Problem to solve
The word "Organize" occurs in some of the lines below; copy each of those lines.

Data extracts
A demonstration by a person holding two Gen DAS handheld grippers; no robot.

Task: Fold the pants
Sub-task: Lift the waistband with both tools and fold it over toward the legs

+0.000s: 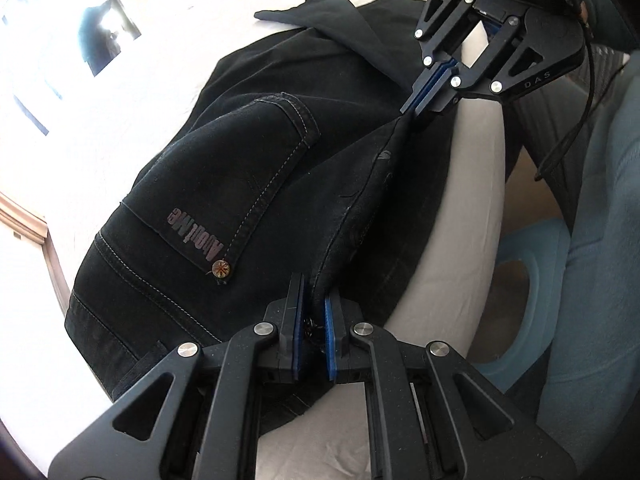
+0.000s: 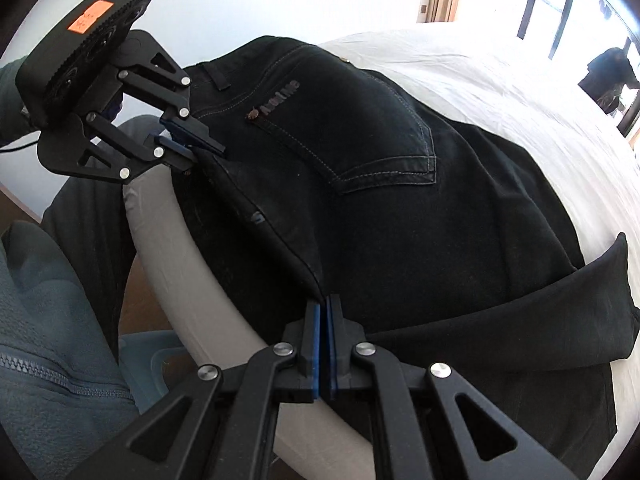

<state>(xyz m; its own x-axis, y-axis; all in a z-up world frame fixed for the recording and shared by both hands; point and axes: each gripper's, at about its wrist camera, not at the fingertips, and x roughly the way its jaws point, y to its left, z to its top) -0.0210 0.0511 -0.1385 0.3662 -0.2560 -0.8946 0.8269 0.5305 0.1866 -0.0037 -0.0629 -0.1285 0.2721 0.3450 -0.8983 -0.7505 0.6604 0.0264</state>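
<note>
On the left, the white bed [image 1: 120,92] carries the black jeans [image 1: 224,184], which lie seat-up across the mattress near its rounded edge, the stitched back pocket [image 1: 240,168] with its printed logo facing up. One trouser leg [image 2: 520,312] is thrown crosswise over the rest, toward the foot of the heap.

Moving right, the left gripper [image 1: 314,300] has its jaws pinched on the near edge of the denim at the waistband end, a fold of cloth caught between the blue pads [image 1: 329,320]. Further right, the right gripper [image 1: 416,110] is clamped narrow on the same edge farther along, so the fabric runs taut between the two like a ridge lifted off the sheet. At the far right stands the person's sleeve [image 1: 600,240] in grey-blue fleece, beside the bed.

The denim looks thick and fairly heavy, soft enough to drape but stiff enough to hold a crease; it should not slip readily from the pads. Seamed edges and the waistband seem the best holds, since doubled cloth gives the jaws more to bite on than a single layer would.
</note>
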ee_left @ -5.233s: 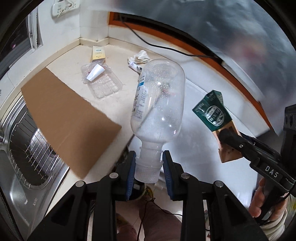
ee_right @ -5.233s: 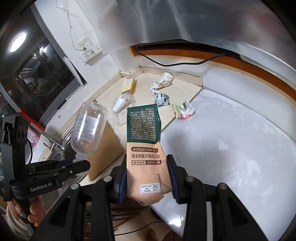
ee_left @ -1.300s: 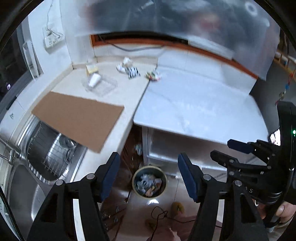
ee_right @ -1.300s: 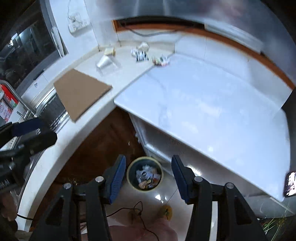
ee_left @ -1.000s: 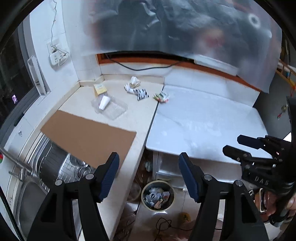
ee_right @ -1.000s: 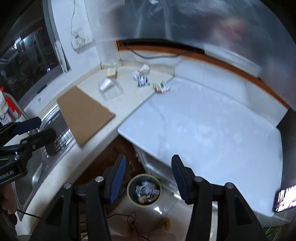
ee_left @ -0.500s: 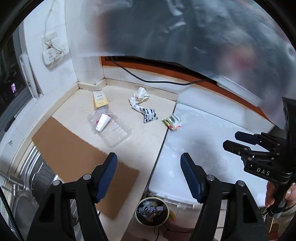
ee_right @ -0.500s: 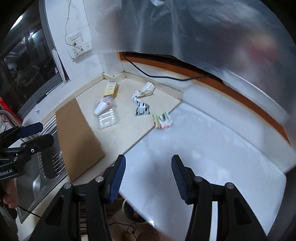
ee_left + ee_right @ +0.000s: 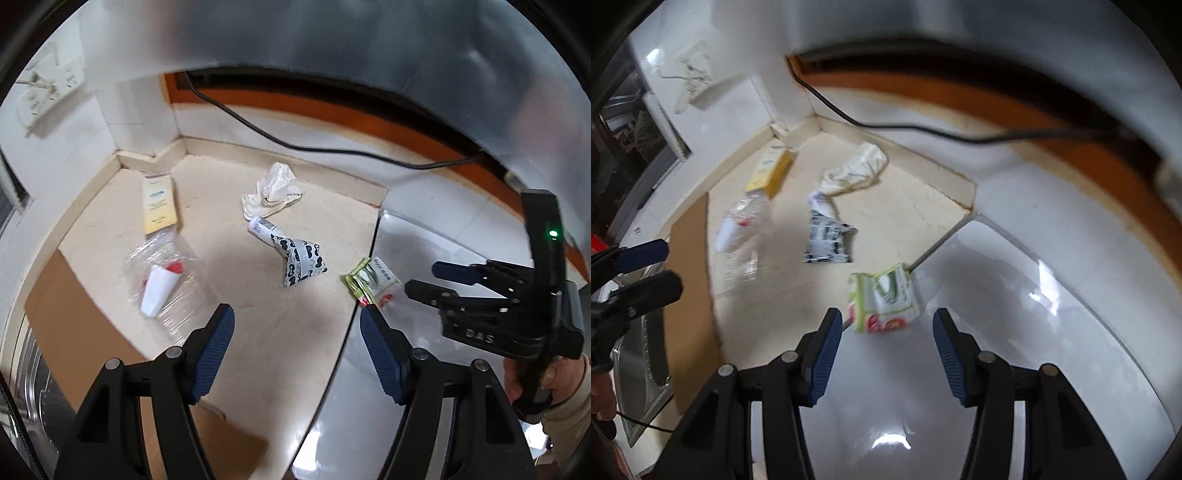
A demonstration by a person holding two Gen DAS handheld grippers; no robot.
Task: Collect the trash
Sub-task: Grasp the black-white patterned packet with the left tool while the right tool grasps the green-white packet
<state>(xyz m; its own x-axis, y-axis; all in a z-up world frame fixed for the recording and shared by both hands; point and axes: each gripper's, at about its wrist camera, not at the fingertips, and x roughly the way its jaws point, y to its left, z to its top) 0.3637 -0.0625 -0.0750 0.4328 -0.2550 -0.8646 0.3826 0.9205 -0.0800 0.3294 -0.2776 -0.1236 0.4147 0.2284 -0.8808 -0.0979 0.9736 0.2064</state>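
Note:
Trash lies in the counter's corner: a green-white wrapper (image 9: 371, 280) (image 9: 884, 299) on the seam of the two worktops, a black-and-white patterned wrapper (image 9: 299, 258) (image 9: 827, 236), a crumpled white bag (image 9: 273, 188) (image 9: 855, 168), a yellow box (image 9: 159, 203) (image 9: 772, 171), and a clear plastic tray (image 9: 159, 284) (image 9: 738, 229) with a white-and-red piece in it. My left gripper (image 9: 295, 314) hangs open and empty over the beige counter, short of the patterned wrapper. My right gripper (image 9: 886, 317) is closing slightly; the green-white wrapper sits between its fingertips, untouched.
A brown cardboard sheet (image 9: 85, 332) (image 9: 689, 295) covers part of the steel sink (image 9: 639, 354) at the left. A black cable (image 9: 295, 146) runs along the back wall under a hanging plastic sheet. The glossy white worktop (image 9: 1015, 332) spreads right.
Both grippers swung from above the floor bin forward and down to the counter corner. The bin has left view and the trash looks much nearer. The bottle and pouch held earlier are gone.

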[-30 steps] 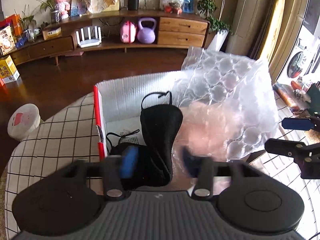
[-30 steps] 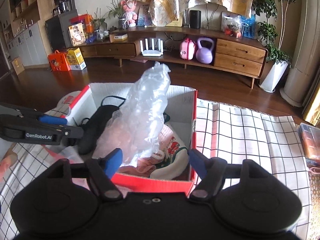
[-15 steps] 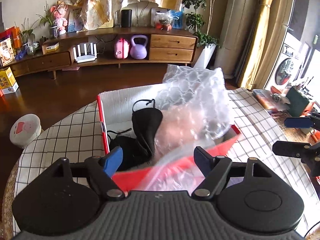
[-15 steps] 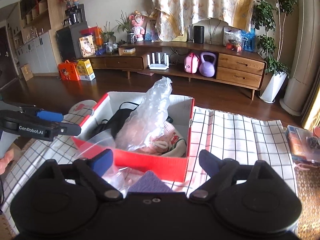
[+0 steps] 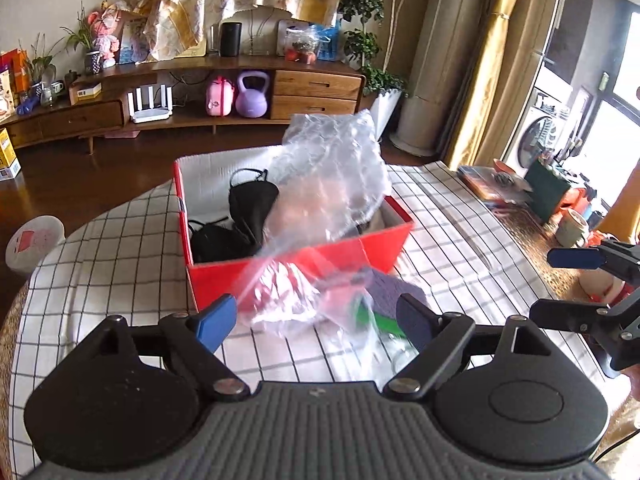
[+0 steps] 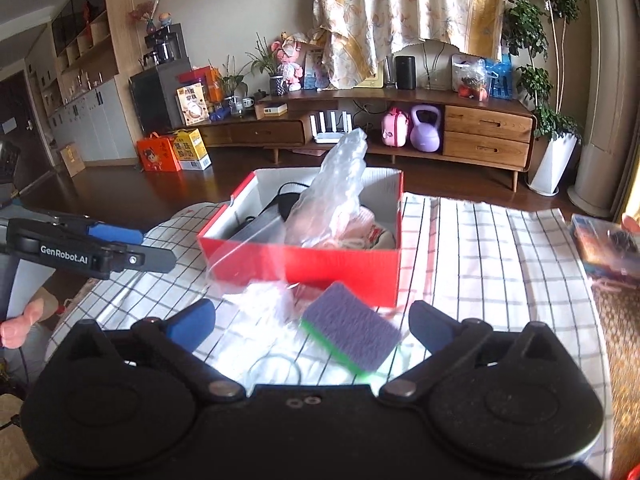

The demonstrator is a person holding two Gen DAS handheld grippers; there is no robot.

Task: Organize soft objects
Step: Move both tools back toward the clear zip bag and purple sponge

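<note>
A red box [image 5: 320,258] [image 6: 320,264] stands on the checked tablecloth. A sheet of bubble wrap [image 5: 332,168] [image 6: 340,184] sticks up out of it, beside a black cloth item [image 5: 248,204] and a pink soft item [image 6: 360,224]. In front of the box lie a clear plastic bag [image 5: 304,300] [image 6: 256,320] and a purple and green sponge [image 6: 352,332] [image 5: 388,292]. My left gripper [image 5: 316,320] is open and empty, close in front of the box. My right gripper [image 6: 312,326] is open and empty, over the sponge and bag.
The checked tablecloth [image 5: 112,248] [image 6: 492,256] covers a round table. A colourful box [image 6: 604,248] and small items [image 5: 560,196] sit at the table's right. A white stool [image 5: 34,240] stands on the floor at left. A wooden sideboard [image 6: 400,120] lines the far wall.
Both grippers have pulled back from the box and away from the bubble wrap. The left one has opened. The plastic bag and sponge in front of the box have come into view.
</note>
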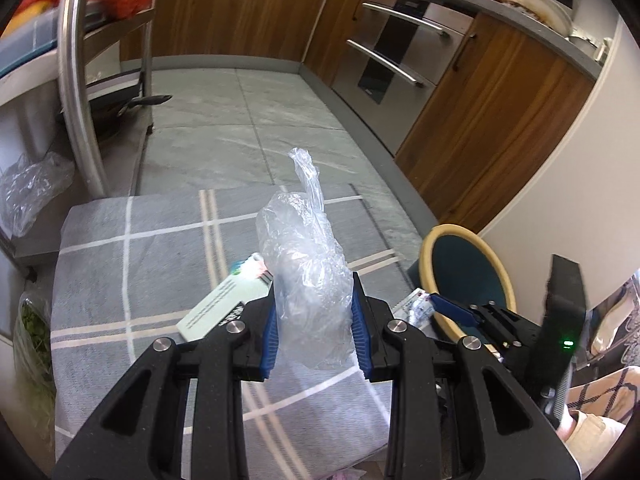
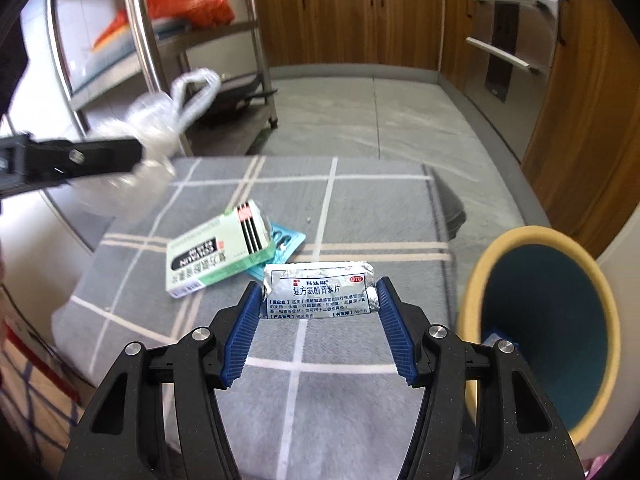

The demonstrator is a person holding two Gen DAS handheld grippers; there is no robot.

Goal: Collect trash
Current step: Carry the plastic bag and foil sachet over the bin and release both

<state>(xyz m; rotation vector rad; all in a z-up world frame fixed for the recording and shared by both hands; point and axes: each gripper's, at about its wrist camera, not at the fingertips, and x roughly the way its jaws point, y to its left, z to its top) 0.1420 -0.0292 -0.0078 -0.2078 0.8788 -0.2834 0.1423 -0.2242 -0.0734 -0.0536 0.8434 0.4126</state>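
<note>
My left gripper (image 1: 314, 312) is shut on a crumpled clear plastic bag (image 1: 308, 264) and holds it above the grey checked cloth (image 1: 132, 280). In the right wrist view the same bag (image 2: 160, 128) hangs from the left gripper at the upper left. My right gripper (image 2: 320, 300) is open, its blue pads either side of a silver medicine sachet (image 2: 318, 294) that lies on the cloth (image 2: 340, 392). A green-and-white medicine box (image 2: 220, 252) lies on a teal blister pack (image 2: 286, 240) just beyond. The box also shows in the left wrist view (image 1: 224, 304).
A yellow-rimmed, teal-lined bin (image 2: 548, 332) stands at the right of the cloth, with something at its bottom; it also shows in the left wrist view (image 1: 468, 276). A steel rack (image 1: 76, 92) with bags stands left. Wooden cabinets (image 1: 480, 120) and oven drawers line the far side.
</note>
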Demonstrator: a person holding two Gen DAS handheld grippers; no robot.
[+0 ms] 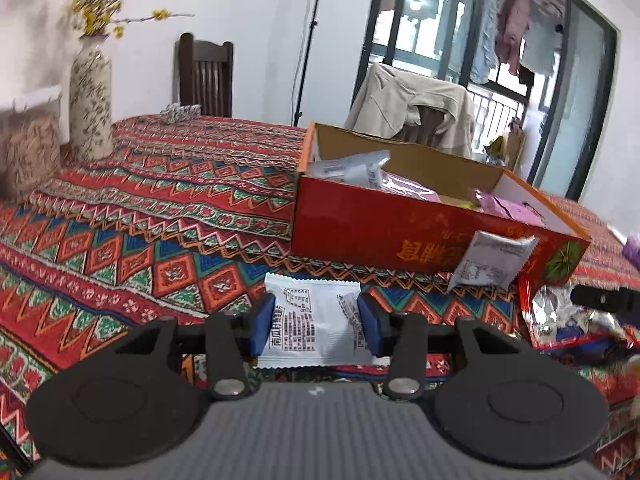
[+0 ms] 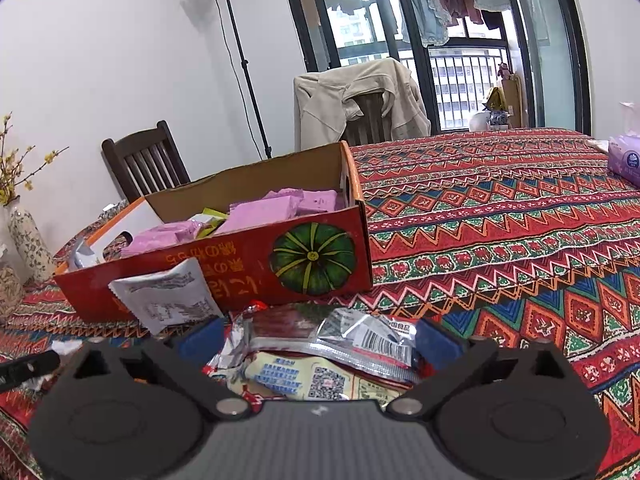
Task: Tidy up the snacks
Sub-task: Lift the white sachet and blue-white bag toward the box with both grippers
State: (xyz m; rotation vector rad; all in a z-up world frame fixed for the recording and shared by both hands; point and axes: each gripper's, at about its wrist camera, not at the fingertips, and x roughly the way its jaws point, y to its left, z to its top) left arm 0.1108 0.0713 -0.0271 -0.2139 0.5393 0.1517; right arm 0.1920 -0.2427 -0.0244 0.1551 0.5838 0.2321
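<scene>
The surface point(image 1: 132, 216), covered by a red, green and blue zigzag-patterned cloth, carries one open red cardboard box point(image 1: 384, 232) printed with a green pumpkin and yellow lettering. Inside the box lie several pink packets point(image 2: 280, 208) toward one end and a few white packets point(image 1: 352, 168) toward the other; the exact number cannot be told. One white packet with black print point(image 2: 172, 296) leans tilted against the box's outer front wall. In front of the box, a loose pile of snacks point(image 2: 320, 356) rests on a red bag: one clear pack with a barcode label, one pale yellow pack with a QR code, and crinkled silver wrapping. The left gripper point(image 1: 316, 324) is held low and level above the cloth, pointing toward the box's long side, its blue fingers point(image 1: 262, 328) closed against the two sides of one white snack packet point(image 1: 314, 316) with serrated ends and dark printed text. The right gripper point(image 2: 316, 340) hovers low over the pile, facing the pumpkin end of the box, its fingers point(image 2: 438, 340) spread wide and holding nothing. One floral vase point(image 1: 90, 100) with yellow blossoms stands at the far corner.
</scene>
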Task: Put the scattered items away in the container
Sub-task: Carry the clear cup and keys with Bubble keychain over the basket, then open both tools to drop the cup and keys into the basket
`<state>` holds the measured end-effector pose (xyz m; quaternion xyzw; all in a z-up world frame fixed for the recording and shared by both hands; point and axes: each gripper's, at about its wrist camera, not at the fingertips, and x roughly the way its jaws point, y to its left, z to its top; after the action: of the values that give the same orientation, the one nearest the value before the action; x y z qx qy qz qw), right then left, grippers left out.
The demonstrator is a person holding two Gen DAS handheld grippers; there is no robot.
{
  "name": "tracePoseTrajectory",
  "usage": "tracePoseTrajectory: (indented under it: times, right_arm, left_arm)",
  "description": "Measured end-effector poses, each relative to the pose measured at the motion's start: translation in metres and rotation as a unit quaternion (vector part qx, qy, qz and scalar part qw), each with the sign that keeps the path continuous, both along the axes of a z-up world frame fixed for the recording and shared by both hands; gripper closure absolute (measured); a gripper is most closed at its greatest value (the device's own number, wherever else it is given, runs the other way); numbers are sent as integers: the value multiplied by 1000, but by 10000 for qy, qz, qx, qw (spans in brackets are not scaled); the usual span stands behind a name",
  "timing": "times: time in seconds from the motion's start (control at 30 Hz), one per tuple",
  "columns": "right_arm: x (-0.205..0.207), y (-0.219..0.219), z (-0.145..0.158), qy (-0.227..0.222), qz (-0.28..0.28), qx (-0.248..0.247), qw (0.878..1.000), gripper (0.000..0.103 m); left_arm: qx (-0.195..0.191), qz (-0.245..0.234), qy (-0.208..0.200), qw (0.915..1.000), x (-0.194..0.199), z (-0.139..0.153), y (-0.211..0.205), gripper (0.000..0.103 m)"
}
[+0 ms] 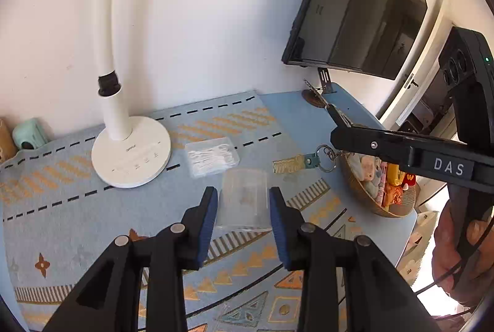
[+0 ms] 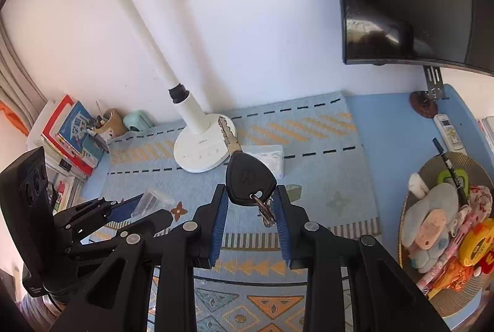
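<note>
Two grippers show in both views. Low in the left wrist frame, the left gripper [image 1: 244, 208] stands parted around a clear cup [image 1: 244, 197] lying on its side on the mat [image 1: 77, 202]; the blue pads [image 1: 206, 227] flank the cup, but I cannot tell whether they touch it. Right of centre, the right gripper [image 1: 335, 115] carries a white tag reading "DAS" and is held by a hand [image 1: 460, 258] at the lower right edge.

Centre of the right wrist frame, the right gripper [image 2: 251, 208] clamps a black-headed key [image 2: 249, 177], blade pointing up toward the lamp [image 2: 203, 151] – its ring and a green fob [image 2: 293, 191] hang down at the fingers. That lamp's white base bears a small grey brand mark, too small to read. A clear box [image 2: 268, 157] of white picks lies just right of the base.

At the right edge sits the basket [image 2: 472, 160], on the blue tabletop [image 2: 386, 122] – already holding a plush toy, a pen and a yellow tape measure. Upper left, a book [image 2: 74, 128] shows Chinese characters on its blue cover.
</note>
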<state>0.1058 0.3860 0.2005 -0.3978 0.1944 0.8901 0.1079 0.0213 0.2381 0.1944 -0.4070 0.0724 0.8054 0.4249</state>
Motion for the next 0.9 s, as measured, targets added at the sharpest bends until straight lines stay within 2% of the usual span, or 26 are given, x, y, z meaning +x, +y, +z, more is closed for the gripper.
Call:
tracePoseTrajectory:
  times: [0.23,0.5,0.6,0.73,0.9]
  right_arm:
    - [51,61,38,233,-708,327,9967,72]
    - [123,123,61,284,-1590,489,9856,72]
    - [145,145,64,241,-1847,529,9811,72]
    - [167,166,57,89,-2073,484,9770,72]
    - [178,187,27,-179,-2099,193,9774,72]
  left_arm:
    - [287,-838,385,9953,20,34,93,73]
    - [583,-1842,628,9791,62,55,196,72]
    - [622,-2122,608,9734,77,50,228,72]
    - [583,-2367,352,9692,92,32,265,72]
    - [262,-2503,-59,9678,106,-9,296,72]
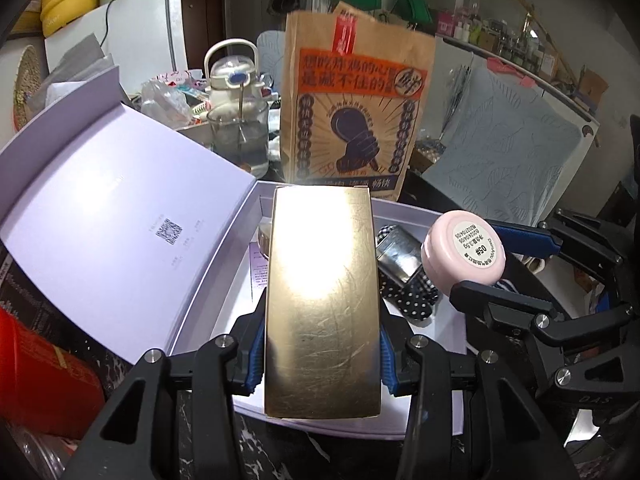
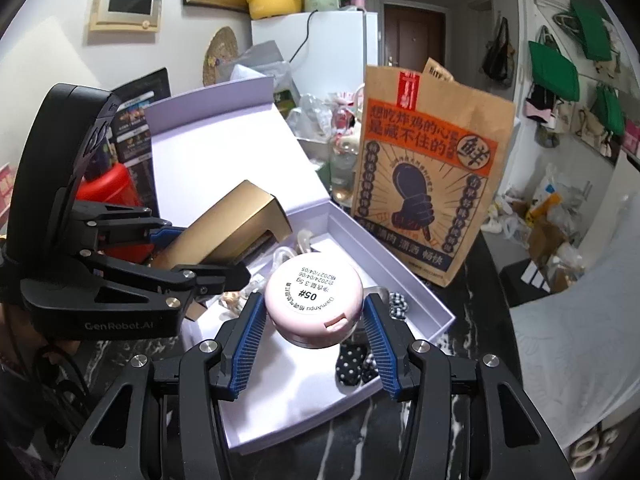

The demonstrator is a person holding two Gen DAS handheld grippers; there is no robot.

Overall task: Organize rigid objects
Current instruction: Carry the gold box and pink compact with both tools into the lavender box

Solved exercise
Task: Organize soft objects
Overall task: Organize rigid objects

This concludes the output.